Task directions –
Word for word, restate all of the records.

Source data –
+ + +

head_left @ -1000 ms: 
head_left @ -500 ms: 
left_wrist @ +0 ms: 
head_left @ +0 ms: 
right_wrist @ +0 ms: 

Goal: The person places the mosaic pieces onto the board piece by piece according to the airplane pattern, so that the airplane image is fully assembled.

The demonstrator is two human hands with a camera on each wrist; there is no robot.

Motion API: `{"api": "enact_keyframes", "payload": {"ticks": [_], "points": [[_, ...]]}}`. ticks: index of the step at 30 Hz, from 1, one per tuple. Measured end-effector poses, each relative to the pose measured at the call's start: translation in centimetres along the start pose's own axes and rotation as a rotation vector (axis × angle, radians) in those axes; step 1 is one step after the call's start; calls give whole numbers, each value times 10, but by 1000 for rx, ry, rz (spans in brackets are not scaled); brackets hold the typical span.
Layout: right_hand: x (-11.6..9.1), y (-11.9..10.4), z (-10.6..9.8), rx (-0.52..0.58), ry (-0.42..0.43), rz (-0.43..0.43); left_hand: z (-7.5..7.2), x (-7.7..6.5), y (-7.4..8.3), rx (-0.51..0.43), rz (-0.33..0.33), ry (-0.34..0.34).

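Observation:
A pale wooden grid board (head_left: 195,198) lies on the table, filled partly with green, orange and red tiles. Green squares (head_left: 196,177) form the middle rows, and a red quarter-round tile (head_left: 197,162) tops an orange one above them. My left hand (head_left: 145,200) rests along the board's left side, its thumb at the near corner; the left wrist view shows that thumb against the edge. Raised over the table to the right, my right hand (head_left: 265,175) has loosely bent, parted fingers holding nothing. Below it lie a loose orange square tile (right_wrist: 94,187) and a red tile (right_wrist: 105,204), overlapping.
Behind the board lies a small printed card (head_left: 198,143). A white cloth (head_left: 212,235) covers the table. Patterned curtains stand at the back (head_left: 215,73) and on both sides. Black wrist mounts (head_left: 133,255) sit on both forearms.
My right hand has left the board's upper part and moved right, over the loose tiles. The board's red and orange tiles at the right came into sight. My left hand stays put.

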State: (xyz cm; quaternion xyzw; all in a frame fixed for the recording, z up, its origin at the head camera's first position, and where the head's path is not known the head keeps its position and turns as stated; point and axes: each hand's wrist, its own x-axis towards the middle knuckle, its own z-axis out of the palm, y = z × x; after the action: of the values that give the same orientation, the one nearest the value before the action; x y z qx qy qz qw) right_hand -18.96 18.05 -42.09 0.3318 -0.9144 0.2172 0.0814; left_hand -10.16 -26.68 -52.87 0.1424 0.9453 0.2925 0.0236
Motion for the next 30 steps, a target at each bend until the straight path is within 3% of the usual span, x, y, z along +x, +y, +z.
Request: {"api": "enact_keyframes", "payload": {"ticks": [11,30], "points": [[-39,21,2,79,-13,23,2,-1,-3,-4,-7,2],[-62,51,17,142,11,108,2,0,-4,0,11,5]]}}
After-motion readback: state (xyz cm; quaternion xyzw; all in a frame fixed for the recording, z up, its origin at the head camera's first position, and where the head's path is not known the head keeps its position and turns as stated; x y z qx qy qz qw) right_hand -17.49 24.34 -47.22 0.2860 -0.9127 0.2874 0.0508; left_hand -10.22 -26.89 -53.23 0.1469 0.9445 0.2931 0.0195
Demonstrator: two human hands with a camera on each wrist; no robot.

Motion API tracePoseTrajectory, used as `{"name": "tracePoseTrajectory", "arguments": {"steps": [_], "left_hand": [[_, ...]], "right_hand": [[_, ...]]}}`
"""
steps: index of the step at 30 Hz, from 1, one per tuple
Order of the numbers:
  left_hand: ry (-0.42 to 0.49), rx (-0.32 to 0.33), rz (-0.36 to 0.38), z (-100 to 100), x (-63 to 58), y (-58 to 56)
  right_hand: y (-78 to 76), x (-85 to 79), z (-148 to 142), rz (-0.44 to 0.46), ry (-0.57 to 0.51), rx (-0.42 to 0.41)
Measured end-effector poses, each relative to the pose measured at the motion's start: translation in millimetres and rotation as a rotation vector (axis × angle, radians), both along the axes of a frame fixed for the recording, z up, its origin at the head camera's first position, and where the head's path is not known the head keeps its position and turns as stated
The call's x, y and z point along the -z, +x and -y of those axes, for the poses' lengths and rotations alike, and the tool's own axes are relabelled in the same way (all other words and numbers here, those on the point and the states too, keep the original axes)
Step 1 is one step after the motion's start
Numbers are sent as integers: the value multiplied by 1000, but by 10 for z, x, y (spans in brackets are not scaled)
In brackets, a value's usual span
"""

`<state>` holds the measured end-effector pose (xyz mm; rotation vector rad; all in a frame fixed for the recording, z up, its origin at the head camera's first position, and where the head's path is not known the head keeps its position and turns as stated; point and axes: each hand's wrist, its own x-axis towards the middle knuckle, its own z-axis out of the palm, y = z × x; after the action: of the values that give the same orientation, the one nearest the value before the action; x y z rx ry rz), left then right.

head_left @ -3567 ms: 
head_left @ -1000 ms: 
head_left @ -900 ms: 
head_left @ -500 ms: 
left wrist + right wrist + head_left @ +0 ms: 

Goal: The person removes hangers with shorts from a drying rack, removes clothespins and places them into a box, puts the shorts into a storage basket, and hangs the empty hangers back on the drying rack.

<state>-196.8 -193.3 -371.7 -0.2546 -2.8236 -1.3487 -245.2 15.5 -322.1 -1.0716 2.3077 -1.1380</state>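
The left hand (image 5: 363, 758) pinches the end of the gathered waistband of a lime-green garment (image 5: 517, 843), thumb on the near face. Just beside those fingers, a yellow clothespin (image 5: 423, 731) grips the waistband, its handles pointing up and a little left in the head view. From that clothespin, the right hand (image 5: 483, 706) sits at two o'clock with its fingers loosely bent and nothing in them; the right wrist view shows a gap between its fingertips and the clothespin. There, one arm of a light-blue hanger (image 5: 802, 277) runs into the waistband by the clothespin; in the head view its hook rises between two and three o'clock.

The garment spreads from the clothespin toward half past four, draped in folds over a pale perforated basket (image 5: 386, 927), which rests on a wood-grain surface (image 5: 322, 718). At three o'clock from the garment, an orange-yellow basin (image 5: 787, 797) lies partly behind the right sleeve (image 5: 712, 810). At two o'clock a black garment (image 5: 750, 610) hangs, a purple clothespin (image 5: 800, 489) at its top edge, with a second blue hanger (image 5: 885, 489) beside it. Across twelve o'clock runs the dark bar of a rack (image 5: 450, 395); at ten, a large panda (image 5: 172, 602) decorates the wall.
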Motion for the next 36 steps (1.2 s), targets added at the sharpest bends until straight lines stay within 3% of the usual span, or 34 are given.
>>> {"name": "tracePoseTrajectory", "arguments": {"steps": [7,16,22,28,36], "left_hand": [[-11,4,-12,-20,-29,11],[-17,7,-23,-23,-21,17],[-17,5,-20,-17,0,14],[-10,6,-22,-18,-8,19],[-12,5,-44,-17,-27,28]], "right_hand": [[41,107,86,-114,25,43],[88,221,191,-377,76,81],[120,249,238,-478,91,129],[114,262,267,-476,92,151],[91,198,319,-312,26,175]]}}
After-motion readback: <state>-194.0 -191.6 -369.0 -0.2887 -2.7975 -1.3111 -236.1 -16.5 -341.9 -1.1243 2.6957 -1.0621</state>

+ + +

Output –
head_left @ -1000 ms: 
head_left @ -500 ms: 
left_wrist @ +0 ms: 
head_left @ +0 ms: 
right_wrist @ +0 ms: 

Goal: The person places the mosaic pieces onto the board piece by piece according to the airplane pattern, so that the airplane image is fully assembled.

The demonstrator is two human hands with a camera on each wrist; there is no robot.

Motion API: `{"api": "enact_keyframes", "payload": {"ticks": [_], "points": [[_, ...]]}}`. ticks: index of the step at 30 Hz, from 1, one per tuple. Measured end-effector poses, each relative to the pose measured at the call's start: translation in centimetres along the start pose's own axes and rotation as a rotation vector (axis × angle, radians) in those axes; step 1 is one step after the call's start; calls give whole numbers, each value times 10, but by 1000 for rx, ry, rz (spans in brackets are not scaled); brackets hold the typical span.
Layout: right_hand: x (-11.6..9.1), y (-11.9..10.4), z (-10.6..9.8), rx (-0.52..0.58), ry (-0.42..0.43), rz (-0.43..0.43); left_hand: z (-7.5..7.2), x (-7.7..6.5), y (-7.4..8.3), rx (-0.51..0.43), rz (-0.33..0.33), ry (-0.34..0.34).

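Observation:
A pale wooden grid board (head_left: 195,198) lies on the table, filled partly with green, orange and red tiles. Green squares (head_left: 196,177) form the middle rows, and a red quarter-round tile (head_left: 197,162) tops an orange one above them. My left hand (head_left: 145,200) rests along the board's left side, its thumb at the near corner; the left wrist view shows that thumb against the edge. Raised over the table to the right, my right hand (head_left: 265,175) has loosely bent, parted fingers holding nothing. Below it lie a loose orange square tile (right_wrist: 94,187) and a red tile (right_wrist: 105,204), overlapping.
Behind the board lies a small printed card (head_left: 198,143). A white cloth (head_left: 212,235) covers the table. Patterned curtains stand at the back (head_left: 215,73) and on both sides. Black wrist mounts (head_left: 133,255) sit on both forearms.
My right hand has left the board's upper part and moved right, over the loose tiles. The board's red and orange tiles at the right came into sight. My left hand stays put.
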
State: (xyz cm; quaternion xyzw; all in a frame fixed for the recording, z up, its origin at the head camera's first position, and where the head's path is not known the head keeps its position and turns as stated; point and axes: each hand's wrist, its own x-axis towards the middle knuckle, its own z-axis out of the palm, y = z × x; after the action: of the values that give the same orientation, the one nearest the value before the action; x y z qx qy qz qw) right_hand -18.96 18.05 -42.09 0.3318 -0.9144 0.2172 0.0814; left_hand -10.16 -26.68 -52.87 0.1424 0.9453 0.2925 0.0236
Motion for the next 30 steps, a target at each bend until the straight path is within 3% of the usual span, x, y, z along +x, +y, +z.
Request: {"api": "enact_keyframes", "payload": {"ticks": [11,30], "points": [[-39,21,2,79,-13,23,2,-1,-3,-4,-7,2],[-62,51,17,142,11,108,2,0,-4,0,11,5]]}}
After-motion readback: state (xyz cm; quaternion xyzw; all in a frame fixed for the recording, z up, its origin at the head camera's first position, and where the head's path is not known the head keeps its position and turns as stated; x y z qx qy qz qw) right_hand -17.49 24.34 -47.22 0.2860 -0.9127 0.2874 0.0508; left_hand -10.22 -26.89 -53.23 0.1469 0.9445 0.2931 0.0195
Demonstrator: two human hands with a camera on each wrist; no robot.

Motion API tracePoseTrajectory, used as `{"name": "tracePoseTrajectory", "arguments": {"steps": [_], "left_hand": [[_, ...]], "right_hand": [[_, ...]]}}`
"""
steps: index of the step at 30 Hz, from 1, one per tuple
Order of the numbers:
  left_hand: ry (-0.42 to 0.49), rx (-0.32 to 0.33), rz (-0.36 to 0.38), z (-100 to 100), x (-63 to 58), y (-58 to 56)
  right_hand: y (-78 to 76), x (-85 to 79), z (-148 to 142), rz (-0.44 to 0.46), ry (-0.57 to 0.51), rx (-0.42 to 0.41)
Measured end-effector poses, each relative to the pose measured at the motion's start: translation in millimetres and rotation as a rotation vector (axis × angle, radians), both along the axes of a frame fixed for the recording, z up, its origin at the head camera's first position, and where the head's path is not known the head keeps its position and turns as stated
The call's x, y and z point along the -z, +x and -y of those axes, for the poses' lengths and rotations alike, and the tool's own axes are relabelled in the same way (all other words and numbers here, those on the point and the states too, keep the original axes)
Step 1 is one step after the motion's start
Numbers are sent as integers: the value multiplied by 1000, but by 10 for z, x, y (spans in brackets are not scaled)
In brackets, a value's usual span
"""

`<state>` holds the measured end-effector pose (xyz mm; rotation vector rad; all in a frame fixed for the recording, z up, its origin at the head camera's first position, and where the head's path is not known the head keeps its position and turns as stated; point and axes: each hand's wrist, its own x-axis towards the middle knuckle, its own z-axis out of the palm, y = z × x; after the action: of the values that give the same orientation, the one nearest the value before the action; x y z rx ry rz), left then right.

head_left @ -3567 ms: 
head_left @ -1000 ms: 
head_left @ -900 ms: 
head_left @ -500 ms: 
left wrist + right wrist + head_left @ +0 ms: 

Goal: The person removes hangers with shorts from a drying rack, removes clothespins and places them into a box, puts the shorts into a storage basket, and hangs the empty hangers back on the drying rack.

<state>-196.8 -193.3 -371.7 -0.2546 -2.8236 -1.3487 -245.2 15.5 -322.1 -1.0716 2.3077 -1.1380</state>
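The left hand (image 5: 363, 758) pinches the end of the gathered waistband of a lime-green garment (image 5: 517, 843), thumb on the near face. Just beside those fingers, a yellow clothespin (image 5: 423, 731) grips the waistband, its handles pointing up and a little left in the head view. From that clothespin, the right hand (image 5: 483, 706) sits at two o'clock with its fingers loosely bent and nothing in them; the right wrist view shows a gap between its fingertips and the clothespin. There, one arm of a light-blue hanger (image 5: 802, 277) runs into the waistband by the clothespin; in the head view its hook rises between two and three o'clock.

The garment spreads from the clothespin toward half past four, draped in folds over a pale perforated basket (image 5: 386, 927), which rests on a wood-grain surface (image 5: 322, 718). At three o'clock from the garment, an orange-yellow basin (image 5: 787, 797) lies partly behind the right sleeve (image 5: 712, 810). At two o'clock a black garment (image 5: 750, 610) hangs, a purple clothespin (image 5: 800, 489) at its top edge, with a second blue hanger (image 5: 885, 489) beside it. Across twelve o'clock runs the dark bar of a rack (image 5: 450, 395); at ten, a large panda (image 5: 172, 602) decorates the wall.
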Motion for the next 36 steps (1.2 s), targets added at the sharpest bends until straight lines stay within 3% of the usual span, or 34 are given.
>>> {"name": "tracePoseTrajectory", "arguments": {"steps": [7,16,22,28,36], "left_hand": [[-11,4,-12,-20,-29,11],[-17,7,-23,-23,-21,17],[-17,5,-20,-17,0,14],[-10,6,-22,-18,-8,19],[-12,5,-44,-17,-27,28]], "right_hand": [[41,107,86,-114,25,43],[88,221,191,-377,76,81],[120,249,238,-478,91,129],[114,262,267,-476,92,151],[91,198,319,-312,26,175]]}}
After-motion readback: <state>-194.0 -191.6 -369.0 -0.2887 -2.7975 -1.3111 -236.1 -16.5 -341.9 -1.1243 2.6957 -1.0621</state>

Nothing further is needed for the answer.